Rocky Mountain Voice

Griswold Leads Democratic Secretaries of State Pressing DOJ and DHS Over Federal Use of Voter Data 

By Shaina Cole | Contributing Writer, Rocky Mountain Voice

Colorado Secretary of State Jena Griswold is leading a group of Democratic election officials challenging the Trump administration over how federal agencies are using requested voter roll data.

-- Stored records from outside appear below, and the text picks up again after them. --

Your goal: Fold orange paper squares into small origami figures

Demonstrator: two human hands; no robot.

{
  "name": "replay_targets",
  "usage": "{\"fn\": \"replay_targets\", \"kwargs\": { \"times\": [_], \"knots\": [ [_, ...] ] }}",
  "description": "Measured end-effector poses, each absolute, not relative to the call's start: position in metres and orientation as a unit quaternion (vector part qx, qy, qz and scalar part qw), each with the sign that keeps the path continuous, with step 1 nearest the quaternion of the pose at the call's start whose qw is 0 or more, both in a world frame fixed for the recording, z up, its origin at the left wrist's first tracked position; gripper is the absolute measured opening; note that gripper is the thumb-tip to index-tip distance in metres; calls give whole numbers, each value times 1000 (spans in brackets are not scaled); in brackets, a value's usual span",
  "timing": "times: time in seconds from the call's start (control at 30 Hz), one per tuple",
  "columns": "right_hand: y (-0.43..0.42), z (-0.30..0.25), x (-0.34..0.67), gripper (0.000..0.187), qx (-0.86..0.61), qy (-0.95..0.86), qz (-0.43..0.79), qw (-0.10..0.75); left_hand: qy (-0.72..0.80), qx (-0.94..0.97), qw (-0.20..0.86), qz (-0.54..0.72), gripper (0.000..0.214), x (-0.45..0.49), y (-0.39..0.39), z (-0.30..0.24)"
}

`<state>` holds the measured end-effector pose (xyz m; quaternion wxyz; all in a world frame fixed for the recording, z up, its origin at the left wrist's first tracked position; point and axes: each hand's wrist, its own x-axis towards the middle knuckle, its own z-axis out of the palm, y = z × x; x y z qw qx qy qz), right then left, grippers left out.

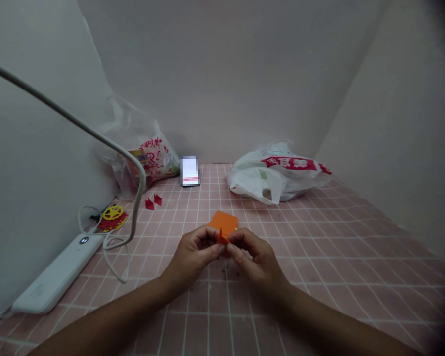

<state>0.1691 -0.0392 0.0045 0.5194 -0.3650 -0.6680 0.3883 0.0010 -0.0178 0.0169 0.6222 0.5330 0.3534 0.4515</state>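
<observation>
Between both hands is a small folded piece of orange paper [221, 238] with a pointed tip standing up. My left hand [193, 252] pinches it from the left between thumb and fingers. From the other side, my right hand [257, 257] grips it with thumb and forefinger, the two hands nearly touching. Just behind them, flat orange paper [223, 220] lies on the pink tiled surface [241, 319]. The fingers partly hide the folded piece. Two small red folded paper pieces [150, 203] sit farther back on the left.
A white power bank-like device [59, 272] and a looping cable [139, 198] occupy the left. Yellow and red cut-out shapes [113, 213] lie beside them. Plastic bags stand at the back left [159, 158] and back right [278, 173]. A lit phone [190, 171] leans near the back wall.
</observation>
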Motion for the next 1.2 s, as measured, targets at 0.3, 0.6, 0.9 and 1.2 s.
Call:
{"fn": "replay_targets", "kwargs": {
  "times": [0.3, 0.6, 0.9, 1.2],
  "knots": [
    [-36, -2, 169, 16, -399, -617, 447, 509, 366, 535, 603, 465, 22, 1, -20, 14],
    [-35, -1, 167, 17, -395, -586, 493, 507, 389, 574, 552, 463, 13, 0, -21, 15],
    [-36, -2, 166, 17, -408, -576, 499, 503, 401, 588, 535, 454, 12, 0, -20, 14],
    [-36, 2, 166, 18, -407, -584, 507, 487, 401, 567, 564, 447, 16, -1, -17, 12]
  ]
}}
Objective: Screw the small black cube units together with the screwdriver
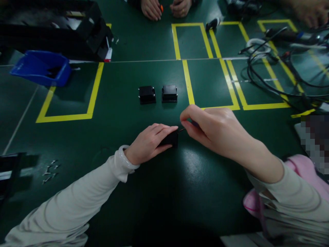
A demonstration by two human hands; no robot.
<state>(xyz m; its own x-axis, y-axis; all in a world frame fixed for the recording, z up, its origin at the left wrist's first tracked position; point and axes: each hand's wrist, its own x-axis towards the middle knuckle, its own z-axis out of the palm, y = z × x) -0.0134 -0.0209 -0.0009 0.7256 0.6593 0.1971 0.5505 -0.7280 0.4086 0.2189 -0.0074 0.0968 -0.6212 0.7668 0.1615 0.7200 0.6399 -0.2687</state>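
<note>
My left hand [149,142] lies over a small black box [171,139] on the green table [123,85], fingers and thumb closed around it. My right hand [208,128] is pinched shut just right of the box, holding a thin dark tool whose tip [181,130] touches the box's top right corner. Most of the tool is hidden in the fingers. Two more small black boxes [147,94] [169,93] stand side by side farther back.
A blue bin [42,70] and black trays [51,31] sit at far left. Small screws [50,170] lie near left. Cables [272,72] tangle at right. Another person's hands [166,8] rest at the far edge. Yellow tape lines [189,82] mark the table.
</note>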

Their concerns are detailed in a four-page letter to Attorney General Pam Bondi and Homeland Security Secretary Kristi Noem.

The U.S. Department of Justice issued requests earlier this year for state-wide voter registration lists from multiple states, including Colorado. 

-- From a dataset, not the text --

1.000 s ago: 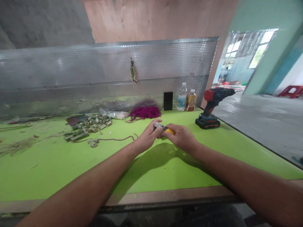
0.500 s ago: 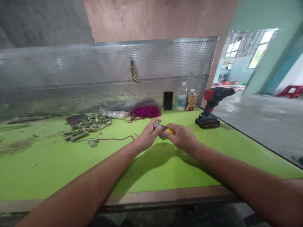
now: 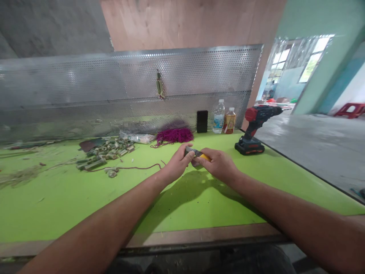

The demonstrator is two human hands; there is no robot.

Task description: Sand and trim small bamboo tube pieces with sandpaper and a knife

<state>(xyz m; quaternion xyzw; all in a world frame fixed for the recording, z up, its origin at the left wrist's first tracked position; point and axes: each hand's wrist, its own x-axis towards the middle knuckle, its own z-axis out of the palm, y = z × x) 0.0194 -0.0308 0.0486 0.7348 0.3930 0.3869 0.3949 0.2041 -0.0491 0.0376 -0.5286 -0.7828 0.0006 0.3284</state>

In several cases, DOJ asked for “the full, unredacted statewide voter registration list, including registrants’ dates of birth, state driver’s license numbers, and last four digits of Social Security numbers.” Colorado’s request is documented in a May 12 letter from DOJ’s Civil Rights Division, which cites 52 U.S.C. § 20701 and orders the state to produce records and internal policies within 14 days.

Griswold and the other secretaries say the DOJ initially told them the information was being collected to review compliance with the National Voter Registration Act and Help America Vote Act. But they write that a Department of Homeland Security official later told them DHS was not receiving or using voter-roll data—despite DHS publicly acknowledging on the same day that the voter information was being prepared for ingestion into the Systematic Alien Verification for Entitlements program, or SAVE. That federal immigration-status system is governed by a formal system-of-records notice published in the Federal Register, most recently updated on October 31, 2025.

The SAVE database is designed to verify immigration status for benefits and licensing purposes. 

If full state-wide voter rolls are fed into SAVE, federal agencies would be able to identify individuals who appear both in voter databases and in immigration-status categories indicating non-citizenship. 

That possibility is the unspoken core of the secretaries’ objections. The letter repeatedly questions whether voter information has been compared against immigration systems and asks federal officials to disclose which agencies now hold the data, what fields were shared and which system-of-records authorities authorize its use.

Colorado’s own recent history underscores the significance. In October 2022, the Secretary of State’s office confirmed that approximately 30,000 non-U.S. citizens received voter registration postcards because of a supposed database matching error involving driver license records.

State officials said the postcards did not allow ineligible individuals to register, but the incident demonstrated how non-citizens enter state systems—especially when automatic voter registration is tied to Department of Motor Vehicles transactions.

Colorado’s automatic voter-registration framework is anchored in Senate Bill 19-235, which transfers DMV records to election officials unless individuals opt out. 

State analyses of the system, including the Secretary of State’s 2023 NVRA report, emphasize that increased data flow between DMV and election administration has dramatically expanded voter-file updates. While intended to capture eligible citizens, the system can also pull in records belonging to non-citizens when database classifications or inputs are incorrect.

The federal request for unredacted voter files gives DHS visibility into information that can intersect with immigration records. What that reveals will depend on how the data is processed and where it is ultimately housed.

If those comparisons lawfully show that non-citizens were registered or that someone lacks lawful status, acting on that information would fall within the federal government’s established election and immigration-enforcement powers.

The appearance of non-citizens in voter files gives states reason to update the lists and eliminate ineligible entries. If the same records show the individual is also without lawful status, DHS may follow up through enforcement channels that fall within its jurisdiction.

The letter does not say in so many words that Griswold and the other secretaries fear that result, but the suggestion is there. The officials stress privacy, federal overreach and potential misuse of data. 

They question why DHS initially denied using voter data if the information was already earmarked for SAVE. They ask the DOJ and DHS to state whether voter information is being used beyond NVRA and HAVA compliance, showing concern about expanded federal purposes. And they ask DOJ to identify every federal agency that has received voter-file information, under what authority the data was shared, and which system-of-records notices govern its handling.

Federal interest in potential non-citizen voting is not new. A broader Associated Press review of DOJ’s recent actions found that the department has contacted election officials in at least 19 states seeking statewide voter records and documents related to voter-fraud inquiries. 

Congressional Democrats have also objected to the DOJ’s shift in focus. A July 17, 2025 letter, led by Sen. Alex Padilla, criticizes DOJ’s data requests as “unprecedented and intrusive” and warns that the department appears to be redirecting its voting-rights work toward investigations of voter fraud and non-citizen voting.

If federal agencies are now comparing state voter files with SAVE, the reviews may reveal how many non-citizens have been registered, flagged or processed in voter systems—either through state errors or administrative overlap with driver-license databases. They may also identify individuals lacking lawful status whose information appears in both sets of records. Such findings could lead to corrections of state voter rolls and, where applicable under federal law, immigration-enforcement actions.

Griswold and the other signatories request a written response from DOJ and DHS by December 1. As of this writing, no public response has been issued.